EXERCISE OBJECTIVE:
Write out the data below in full, please. Keep every character as given.

COLLECTED DATA:
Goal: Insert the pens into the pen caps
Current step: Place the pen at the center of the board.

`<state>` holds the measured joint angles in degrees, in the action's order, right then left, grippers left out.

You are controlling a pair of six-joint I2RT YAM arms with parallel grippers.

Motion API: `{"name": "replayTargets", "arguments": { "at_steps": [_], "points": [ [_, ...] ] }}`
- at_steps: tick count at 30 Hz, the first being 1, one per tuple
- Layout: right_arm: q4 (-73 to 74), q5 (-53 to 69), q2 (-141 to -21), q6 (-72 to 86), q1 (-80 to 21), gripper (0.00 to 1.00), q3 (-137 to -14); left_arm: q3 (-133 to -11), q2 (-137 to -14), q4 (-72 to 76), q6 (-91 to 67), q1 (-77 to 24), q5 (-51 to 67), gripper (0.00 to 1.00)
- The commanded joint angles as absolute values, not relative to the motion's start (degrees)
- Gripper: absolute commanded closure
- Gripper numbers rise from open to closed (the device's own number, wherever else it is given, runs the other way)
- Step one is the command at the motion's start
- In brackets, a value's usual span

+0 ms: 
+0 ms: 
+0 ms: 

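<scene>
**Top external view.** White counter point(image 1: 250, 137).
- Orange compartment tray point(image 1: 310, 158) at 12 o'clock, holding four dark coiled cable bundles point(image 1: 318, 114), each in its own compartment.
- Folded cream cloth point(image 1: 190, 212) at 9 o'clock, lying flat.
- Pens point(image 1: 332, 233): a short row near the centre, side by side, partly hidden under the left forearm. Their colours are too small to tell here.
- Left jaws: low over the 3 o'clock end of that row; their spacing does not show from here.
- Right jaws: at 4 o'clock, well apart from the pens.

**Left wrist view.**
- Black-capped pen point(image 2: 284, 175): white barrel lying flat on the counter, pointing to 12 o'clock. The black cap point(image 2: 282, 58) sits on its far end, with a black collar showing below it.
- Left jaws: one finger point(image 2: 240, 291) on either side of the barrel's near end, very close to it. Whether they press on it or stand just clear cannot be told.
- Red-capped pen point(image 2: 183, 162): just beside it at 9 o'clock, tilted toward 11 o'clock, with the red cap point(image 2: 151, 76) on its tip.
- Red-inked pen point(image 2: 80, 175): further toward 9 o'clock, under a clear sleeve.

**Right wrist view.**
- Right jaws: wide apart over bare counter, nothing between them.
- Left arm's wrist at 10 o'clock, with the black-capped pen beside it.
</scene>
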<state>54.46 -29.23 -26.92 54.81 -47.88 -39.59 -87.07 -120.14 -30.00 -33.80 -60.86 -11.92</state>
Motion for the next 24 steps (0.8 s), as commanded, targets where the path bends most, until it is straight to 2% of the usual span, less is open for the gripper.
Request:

YOUR RESPONSE:
Goal: Insert the pens into the pen caps
Current step: Place the pen at the center of the board.

`<state>` holds the measured joint angles in degrees, in the action's order, right then left, grippers left out.

You are controlling a pair of six-joint I2RT YAM arms with parallel grippers.

Motion API: `{"name": "replayTargets", "arguments": { "at_steps": [_], "points": [ [_, ...] ] }}`
- at_steps: tick count at 30 Hz, the first being 1, one per tuple
- Layout: right_arm: q4 (-73 to 74), q5 (-53 to 69), q2 (-141 to -21), q6 (-72 to 86), q1 (-80 to 21), gripper (0.00 to 1.00), q3 (-137 to -14); left_arm: q3 (-133 to -11), q2 (-137 to -14), q4 (-72 to 76), q6 (-91 to 67), q1 (-77 to 24), q5 (-51 to 67), gripper (0.00 to 1.00)
- The commanded joint angles as absolute values, not relative to the motion's start (degrees)
- Gripper: absolute commanded closure
- Gripper numbers rise from open to closed (the device's own number, wherever else it is given, runs the other way)
- Step one is the command at the motion's start
- In brackets, a value's usual span

+0 ms: 
+0 ms: 
+0 ms: 

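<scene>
**Top external view.** White counter point(image 1: 250, 137).
- Orange compartment tray point(image 1: 310, 158) at 12 o'clock, holding four dark coiled cable bundles point(image 1: 318, 114), each in its own compartment.
- Folded cream cloth point(image 1: 190, 212) at 9 o'clock, lying flat.
- Pens point(image 1: 332, 233): a short row near the centre, side by side, partly hidden under the left forearm. Their colours are too small to tell here.
- Left jaws: low over the 3 o'clock end of that row; their spacing does not show from here.
- Right jaws: at 4 o'clock, well apart from the pens.

**Left wrist view.**
- Black-capped pen point(image 2: 284, 175): white barrel lying flat on the counter, pointing to 12 o'clock. The black cap point(image 2: 282, 58) sits on its far end, with a black collar showing below it.
- Left jaws: one finger point(image 2: 240, 291) on either side of the barrel's near end, very close to it. Whether they press on it or stand just clear cannot be told.
- Red-capped pen point(image 2: 183, 162): just beside it at 9 o'clock, tilted toward 11 o'clock, with the red cap point(image 2: 151, 76) on its tip.
- Red-inked pen point(image 2: 80, 175): further toward 9 o'clock, under a clear sleeve.

**Right wrist view.**
- Right jaws: wide apart over bare counter, nothing between them.
- Left arm's wrist at 10 o'clock, with the black-capped pen beside it.
</scene>
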<state>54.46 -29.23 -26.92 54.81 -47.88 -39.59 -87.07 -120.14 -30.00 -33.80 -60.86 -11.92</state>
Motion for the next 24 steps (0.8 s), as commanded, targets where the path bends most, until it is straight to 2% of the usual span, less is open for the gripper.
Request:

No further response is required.